The tsunami disaster highlighted the dangers of coastal communities being inundated due to cyclones, floods and extreme weather events.

The risks facing hundreds of millions in river deltas and other low lying areas are dramatically increased by the effects of global warming, which is the result of burning fossil fuels such as coal and oil.

Over the past hundred years global sea levels have risen 10-25 cm, most likely related to an increase in global temperatures of 0.3-0.6°C. 15 years ago the Intergovernmental Panel on Climate Change (IPCC) predicted that a sea-level rise of one metre was possible this century.

This would displace populations, destroy low-lying urban infrastructure, inundate arable lands, contaminate fresh water supplies and alter coastlines. The flooding of deltas would deprive Egypt of 15% of its arable land and Bangladesh of 14% of its net cropped area. Worldwide hundreds of millions would be displaced.

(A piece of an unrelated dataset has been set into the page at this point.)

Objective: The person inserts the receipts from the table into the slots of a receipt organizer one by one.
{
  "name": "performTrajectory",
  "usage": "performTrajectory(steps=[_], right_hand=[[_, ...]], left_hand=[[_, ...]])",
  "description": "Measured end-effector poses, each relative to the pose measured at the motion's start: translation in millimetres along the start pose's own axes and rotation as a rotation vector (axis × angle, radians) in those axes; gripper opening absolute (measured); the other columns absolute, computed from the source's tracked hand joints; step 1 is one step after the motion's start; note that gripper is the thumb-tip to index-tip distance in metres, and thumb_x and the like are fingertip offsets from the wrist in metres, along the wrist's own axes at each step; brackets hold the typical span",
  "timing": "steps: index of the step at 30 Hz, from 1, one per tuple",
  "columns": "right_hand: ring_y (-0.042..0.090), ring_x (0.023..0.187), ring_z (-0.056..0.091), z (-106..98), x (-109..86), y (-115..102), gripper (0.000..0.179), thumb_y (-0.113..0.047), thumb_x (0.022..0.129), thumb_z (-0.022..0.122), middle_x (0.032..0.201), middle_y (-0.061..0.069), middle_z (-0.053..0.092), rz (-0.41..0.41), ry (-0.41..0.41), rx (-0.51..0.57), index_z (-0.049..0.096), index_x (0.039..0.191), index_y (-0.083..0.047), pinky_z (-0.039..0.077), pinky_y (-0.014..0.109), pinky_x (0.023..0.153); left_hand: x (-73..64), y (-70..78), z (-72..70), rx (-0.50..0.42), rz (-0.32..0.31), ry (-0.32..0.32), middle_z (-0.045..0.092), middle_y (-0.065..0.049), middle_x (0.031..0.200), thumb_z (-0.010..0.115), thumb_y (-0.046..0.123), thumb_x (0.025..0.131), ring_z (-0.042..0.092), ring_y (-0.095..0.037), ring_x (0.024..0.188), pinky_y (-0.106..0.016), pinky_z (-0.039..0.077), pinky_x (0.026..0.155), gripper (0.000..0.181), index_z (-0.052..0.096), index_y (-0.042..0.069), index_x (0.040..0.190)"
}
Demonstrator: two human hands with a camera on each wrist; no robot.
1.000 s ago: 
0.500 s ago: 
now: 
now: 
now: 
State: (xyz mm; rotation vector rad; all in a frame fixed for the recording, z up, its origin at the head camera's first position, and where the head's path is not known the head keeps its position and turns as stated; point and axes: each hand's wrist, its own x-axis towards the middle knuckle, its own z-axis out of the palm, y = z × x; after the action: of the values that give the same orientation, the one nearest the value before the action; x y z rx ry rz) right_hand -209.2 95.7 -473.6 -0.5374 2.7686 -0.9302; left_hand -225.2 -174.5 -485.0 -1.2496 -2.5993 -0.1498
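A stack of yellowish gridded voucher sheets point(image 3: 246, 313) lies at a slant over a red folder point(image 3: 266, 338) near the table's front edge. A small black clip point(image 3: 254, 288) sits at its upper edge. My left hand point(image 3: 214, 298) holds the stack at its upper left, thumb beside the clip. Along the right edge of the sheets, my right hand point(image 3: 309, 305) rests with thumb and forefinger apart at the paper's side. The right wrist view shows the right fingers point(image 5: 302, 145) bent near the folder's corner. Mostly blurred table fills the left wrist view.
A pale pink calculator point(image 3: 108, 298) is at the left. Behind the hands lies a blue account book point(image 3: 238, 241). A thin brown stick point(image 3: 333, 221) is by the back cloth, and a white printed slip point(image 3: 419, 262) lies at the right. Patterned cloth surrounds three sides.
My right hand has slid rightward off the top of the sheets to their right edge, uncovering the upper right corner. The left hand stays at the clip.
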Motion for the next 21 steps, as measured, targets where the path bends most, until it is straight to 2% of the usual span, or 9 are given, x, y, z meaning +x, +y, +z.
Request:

A few years later the IPCC increased their estimate to 0.9-3.5 °C by 2100 and said that the average rate of global warming would be greater than any seen in the last 10,000 years. If the IPCC trends are projected further into the future, a mean global warming of 10°C could take place. This would correspond to a sea level rise of four metres producing devastating consequences.

However, since this projection was made global warming trends have become even worse, with year after year of record high temperatures being recorded.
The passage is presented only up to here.